Il ne pourra y avoir de réduction de la pauvreté sans création massive d’emplois, et cela, seuls les entrepreneurs sont à même de le faire. Ce mouvement doit être accompagné, nos entreprises, à travers les partenariats qu’elles développent avec le continent, doivent y prendre part, sans nourrir aucun complexe, ni regarder dans le rétroviseur. C’est ainsi, et seulement ainsi, qu’elles répondront aux attentes des Africains, qui veulent plus de partenariats, et qui ont pu parfois critiquer les entreprises françaises pour leur frilosité.

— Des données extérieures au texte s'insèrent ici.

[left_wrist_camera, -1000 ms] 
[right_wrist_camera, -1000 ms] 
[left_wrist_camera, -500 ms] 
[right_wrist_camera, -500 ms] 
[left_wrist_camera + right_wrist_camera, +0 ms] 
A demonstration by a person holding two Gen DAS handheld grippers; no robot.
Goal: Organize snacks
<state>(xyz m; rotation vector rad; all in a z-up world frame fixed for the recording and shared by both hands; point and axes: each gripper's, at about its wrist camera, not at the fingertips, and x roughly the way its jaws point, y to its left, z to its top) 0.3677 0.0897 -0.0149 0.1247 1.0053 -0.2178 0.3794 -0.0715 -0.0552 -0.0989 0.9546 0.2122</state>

Financement du secteur privé africain
Ne nous méprenons pas sur le sens de l’Histoire. L’Afrique vit un moment charnière. Elle est aujourd’hui durement éprouvée par les conséquences de la crise du Covid-19, qui a entraîné une contraction inédite de l’activité. L’heure est à la relance économique. Oui, il faut traiter le sujet de la dette, qui asphyxie certains États dans le contexte actuel, mais les allégements – déjà consentis ou à venir -, ne sont pas la panacée. En se focalisant sur la dette, nous laissons entièrement de côté le débat sur le financement du secteur privé africain, sur les mécanismes financiers adaptés au secteur informel, qui est une part dominante du secteur privé sur le continent. Les bailleurs de fonds et les partenaires au développement doivent s’en emparer, car c’est le levier qui permet d’avoir le plus d’impact.
La France a su se montrer pionnière, en organisant, début novembre, à l’initiative de l’Agence française de développement (AFD), le sommet « Finance en Commun », largement consacré à cette thématique du renforcement de l’appui au secteur privé africain. Les pouvoirs publics ont montré le chemin. Il appartient maintenant au secteur privé français, et notamment les banques, d’accompagner et d’amplifier cette dynamique au service d’un partenariat rénové avec l’Afrique à la hauteur des enjeux du moment.